Below are some records. Copy every line in them that holds "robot".

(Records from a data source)
———

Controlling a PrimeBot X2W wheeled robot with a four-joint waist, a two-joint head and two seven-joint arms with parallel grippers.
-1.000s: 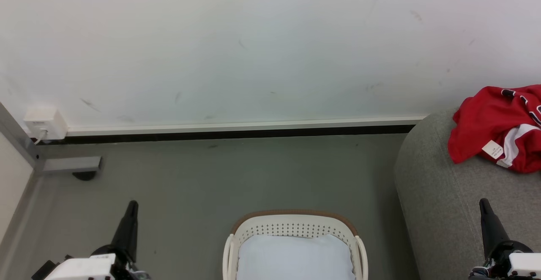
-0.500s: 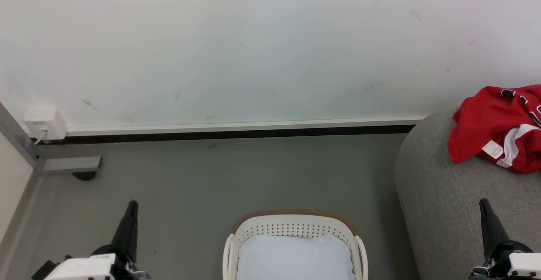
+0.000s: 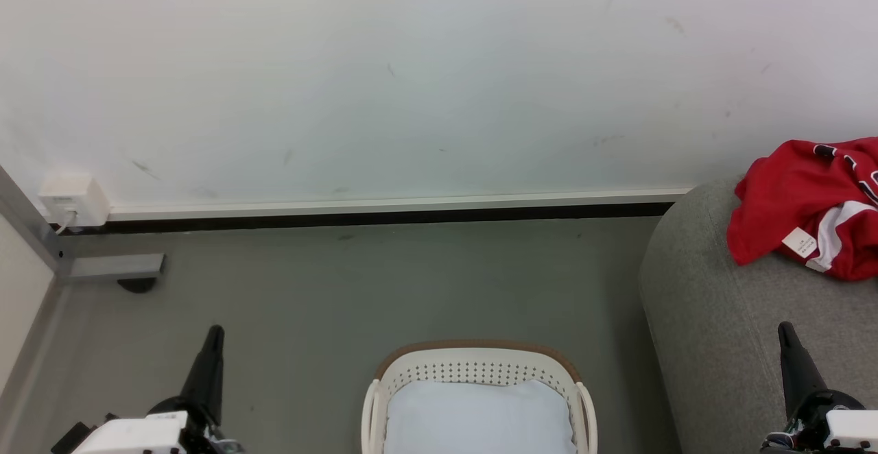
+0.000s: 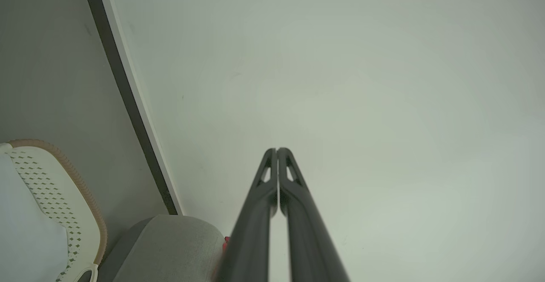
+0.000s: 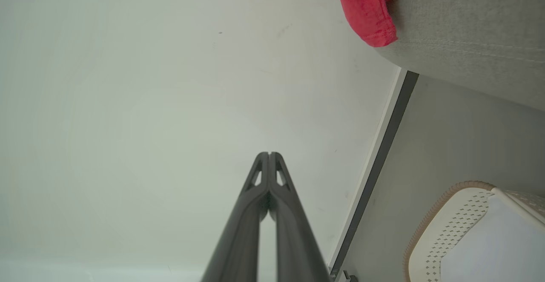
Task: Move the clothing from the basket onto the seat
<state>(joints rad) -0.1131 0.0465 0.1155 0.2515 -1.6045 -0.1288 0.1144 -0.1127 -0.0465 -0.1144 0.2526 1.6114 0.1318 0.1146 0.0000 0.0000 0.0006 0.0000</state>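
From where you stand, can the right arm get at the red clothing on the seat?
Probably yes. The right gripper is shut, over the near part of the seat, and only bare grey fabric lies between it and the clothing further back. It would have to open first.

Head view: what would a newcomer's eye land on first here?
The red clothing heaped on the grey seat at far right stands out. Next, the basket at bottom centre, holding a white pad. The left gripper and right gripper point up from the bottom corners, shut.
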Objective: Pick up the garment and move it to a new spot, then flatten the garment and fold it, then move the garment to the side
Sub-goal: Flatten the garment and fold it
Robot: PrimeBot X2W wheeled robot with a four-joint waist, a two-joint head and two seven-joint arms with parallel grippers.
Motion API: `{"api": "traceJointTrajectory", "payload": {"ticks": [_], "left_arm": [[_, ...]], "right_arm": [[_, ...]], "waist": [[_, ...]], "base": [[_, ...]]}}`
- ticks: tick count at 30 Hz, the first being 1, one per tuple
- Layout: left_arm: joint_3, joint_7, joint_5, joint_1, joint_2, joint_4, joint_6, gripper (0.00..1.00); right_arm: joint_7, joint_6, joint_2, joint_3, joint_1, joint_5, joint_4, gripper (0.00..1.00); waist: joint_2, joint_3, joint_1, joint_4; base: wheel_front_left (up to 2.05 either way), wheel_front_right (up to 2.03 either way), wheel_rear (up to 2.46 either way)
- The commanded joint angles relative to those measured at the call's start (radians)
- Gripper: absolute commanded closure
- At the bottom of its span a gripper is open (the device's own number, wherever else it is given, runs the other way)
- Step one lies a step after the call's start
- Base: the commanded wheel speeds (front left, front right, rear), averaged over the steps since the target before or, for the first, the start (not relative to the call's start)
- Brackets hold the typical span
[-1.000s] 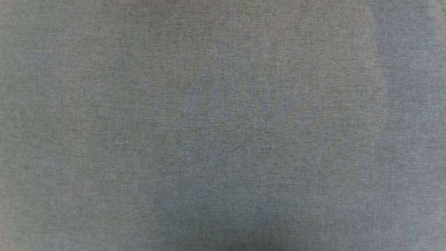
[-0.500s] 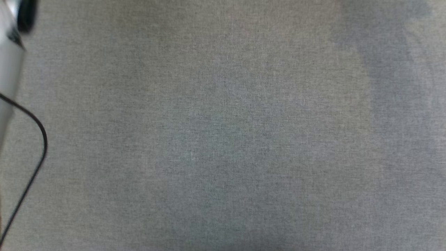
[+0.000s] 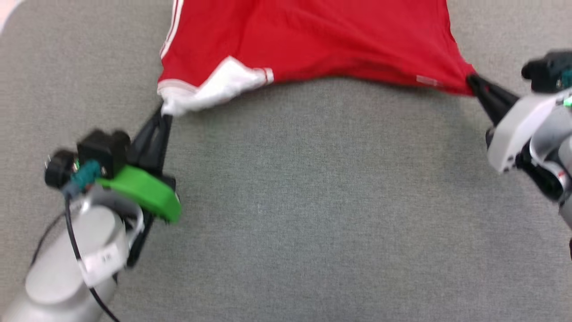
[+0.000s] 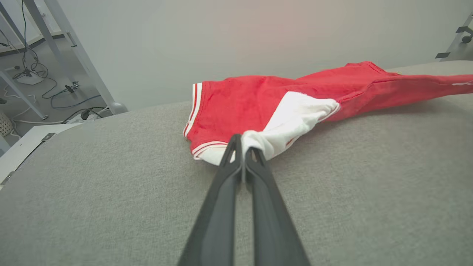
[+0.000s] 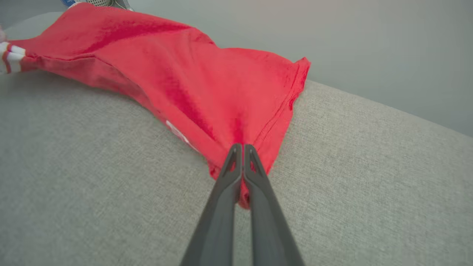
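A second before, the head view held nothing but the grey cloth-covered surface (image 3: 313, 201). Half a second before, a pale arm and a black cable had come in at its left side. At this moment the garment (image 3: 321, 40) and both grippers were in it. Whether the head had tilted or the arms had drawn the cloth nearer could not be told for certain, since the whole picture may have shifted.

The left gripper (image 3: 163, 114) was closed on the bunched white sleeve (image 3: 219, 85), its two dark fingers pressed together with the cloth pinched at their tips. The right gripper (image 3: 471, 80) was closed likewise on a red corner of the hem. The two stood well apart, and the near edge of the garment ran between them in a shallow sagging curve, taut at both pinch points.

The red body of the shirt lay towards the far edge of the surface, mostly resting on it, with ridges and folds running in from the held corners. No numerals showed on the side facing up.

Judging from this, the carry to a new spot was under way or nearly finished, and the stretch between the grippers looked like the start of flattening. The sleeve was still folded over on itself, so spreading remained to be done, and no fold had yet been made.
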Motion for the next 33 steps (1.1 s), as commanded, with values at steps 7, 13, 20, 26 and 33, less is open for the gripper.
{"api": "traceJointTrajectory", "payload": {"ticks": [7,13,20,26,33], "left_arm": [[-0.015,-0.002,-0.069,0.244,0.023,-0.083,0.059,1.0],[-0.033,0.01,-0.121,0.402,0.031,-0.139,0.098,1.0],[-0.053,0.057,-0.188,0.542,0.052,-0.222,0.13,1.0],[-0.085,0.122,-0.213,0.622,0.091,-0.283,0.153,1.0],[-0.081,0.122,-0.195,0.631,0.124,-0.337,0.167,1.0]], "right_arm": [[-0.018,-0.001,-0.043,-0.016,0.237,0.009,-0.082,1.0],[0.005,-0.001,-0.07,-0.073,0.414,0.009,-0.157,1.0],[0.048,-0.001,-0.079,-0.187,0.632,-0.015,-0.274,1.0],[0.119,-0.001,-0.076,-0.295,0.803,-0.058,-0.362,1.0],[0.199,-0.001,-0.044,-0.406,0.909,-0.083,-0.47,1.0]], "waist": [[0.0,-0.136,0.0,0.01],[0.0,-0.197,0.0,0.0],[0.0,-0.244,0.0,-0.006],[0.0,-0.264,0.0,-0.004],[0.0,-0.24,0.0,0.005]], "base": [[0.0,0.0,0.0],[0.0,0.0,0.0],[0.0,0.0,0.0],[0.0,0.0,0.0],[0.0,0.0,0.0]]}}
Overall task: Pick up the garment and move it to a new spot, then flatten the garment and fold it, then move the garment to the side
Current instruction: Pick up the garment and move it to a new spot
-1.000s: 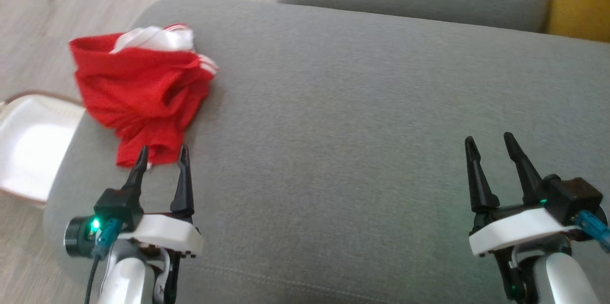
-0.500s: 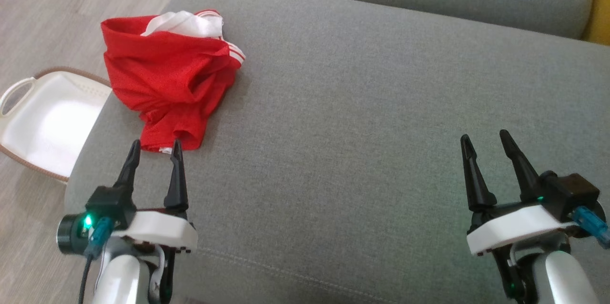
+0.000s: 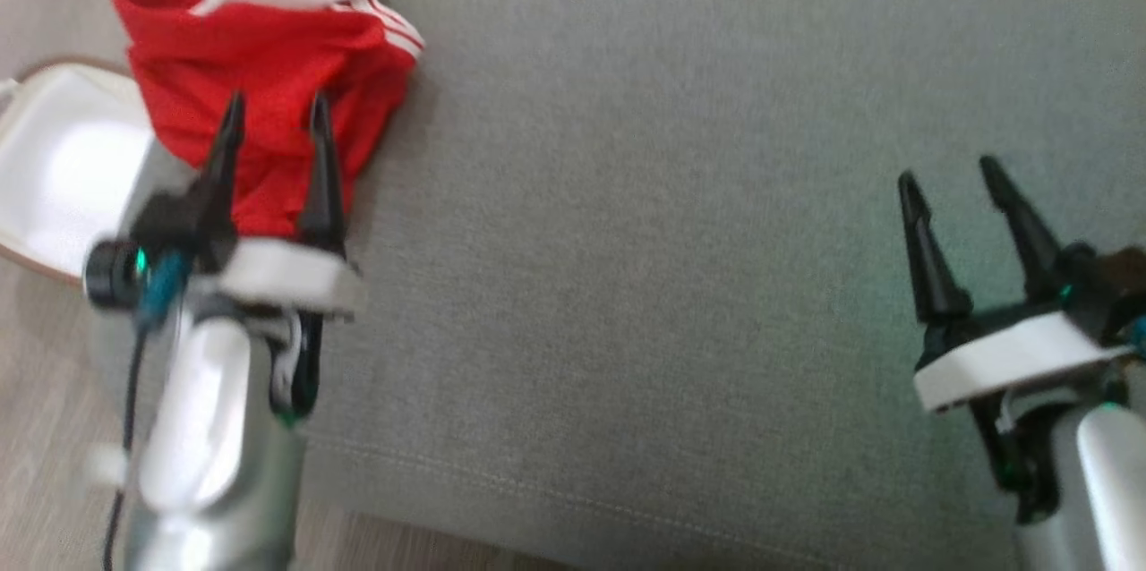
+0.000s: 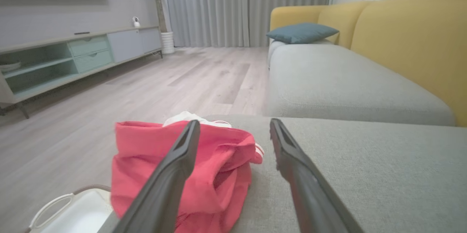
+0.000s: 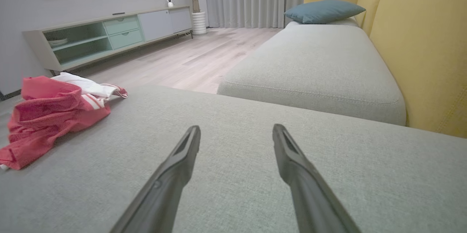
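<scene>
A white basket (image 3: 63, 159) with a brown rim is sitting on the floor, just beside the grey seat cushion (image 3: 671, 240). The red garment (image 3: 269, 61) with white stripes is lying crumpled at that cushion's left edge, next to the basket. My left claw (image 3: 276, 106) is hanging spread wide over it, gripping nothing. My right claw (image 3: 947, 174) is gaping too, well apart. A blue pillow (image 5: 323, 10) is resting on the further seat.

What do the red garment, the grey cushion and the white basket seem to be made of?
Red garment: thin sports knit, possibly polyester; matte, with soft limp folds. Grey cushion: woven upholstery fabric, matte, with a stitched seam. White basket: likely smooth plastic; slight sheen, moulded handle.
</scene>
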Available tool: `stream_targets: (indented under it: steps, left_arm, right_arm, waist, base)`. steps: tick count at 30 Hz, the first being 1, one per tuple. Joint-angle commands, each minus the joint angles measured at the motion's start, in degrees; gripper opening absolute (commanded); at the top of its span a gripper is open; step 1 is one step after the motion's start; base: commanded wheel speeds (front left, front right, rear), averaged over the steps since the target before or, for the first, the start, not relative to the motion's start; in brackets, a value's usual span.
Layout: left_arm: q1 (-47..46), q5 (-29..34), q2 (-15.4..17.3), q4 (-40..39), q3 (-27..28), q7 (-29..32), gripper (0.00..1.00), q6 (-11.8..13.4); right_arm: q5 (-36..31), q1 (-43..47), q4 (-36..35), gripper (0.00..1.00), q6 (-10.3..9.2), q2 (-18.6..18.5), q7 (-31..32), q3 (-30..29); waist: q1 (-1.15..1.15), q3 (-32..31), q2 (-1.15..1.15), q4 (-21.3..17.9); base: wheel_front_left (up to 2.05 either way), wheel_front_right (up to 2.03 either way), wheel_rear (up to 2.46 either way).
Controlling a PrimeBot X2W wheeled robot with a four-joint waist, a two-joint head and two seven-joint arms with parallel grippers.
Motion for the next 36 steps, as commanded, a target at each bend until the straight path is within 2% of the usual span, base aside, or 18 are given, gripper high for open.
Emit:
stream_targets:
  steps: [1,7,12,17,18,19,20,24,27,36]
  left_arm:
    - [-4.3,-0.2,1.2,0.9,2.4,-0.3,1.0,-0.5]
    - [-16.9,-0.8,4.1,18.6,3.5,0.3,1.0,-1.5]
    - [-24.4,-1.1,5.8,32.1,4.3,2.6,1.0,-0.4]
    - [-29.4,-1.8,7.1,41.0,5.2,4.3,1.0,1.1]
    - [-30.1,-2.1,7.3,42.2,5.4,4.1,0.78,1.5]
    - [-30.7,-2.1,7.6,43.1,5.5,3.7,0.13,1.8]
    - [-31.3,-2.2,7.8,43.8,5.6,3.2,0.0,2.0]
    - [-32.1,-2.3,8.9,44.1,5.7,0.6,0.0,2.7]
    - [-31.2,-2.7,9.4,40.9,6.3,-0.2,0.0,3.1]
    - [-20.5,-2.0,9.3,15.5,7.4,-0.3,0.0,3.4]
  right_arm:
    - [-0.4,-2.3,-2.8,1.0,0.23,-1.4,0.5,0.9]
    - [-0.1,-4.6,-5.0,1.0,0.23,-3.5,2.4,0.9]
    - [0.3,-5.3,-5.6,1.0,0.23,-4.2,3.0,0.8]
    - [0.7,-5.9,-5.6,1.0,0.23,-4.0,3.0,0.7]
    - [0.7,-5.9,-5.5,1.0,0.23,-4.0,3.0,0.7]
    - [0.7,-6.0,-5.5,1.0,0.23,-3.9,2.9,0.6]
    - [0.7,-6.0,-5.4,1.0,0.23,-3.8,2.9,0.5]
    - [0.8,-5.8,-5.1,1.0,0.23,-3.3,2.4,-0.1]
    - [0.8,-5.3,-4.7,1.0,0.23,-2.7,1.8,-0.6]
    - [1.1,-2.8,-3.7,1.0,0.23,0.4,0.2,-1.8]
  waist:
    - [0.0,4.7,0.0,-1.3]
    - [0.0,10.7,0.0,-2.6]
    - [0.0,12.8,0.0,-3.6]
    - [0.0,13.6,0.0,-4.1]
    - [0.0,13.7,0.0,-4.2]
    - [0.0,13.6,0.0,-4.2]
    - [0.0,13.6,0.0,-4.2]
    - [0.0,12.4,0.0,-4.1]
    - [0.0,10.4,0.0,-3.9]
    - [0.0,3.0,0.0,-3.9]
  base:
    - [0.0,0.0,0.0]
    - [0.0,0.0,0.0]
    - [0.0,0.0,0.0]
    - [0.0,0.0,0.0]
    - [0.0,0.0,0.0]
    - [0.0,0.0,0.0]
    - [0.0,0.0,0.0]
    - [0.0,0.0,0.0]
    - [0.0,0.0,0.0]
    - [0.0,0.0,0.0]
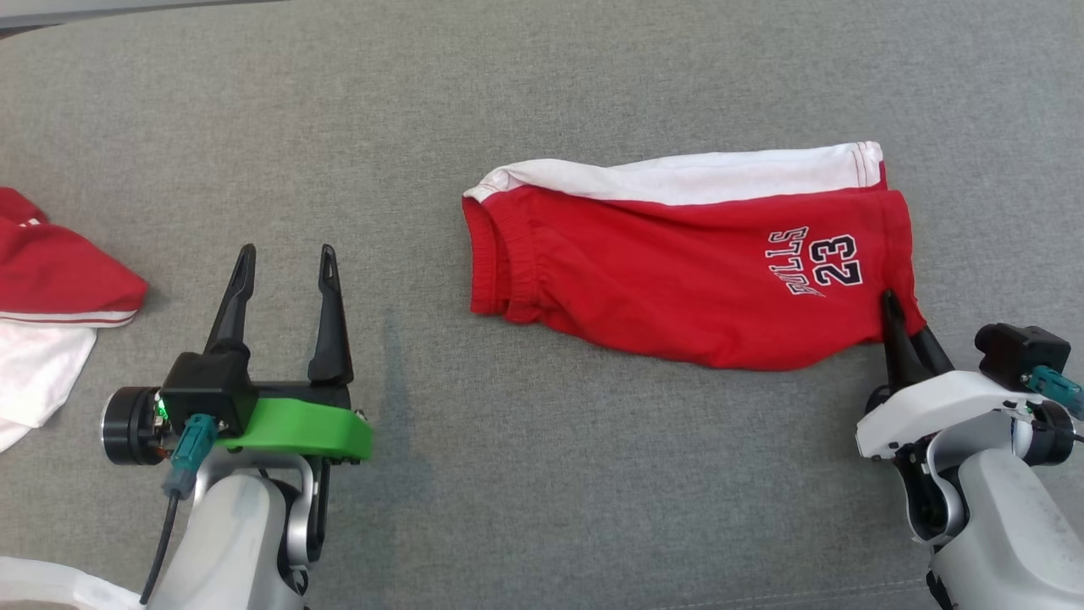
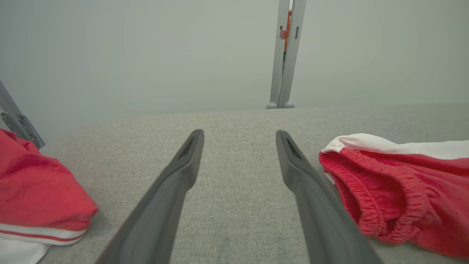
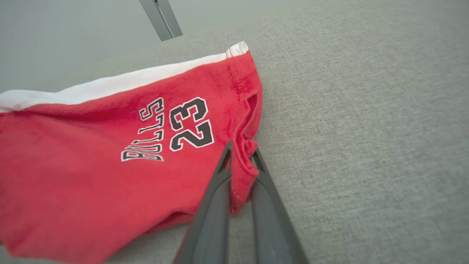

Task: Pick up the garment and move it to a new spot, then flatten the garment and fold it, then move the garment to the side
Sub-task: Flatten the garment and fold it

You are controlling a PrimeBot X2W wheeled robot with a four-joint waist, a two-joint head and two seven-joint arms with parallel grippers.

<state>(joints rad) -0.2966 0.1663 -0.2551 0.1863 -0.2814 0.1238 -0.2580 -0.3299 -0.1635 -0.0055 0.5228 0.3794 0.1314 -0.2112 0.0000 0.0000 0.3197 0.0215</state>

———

● **Result below**
Controlling a PrimeBot X2W wheeled robot with a four-joint waist, a two-joint head and two seven-joint arms with parallel grippers.
Robot: PrimeBot X2W wheeled robot with a four-joint waist, a two-joint head and two seven-joint arms with parallel grippers.
Controlling a PrimeBot X2W wheeled robot with a four-joint waist, a two-joint head and two seven-joint arms with parallel grippers.
You are controlling a PrimeBot X2W wheeled robot with a four-joint waist, a two-joint head and two seven-joint arms with parallel grippers.

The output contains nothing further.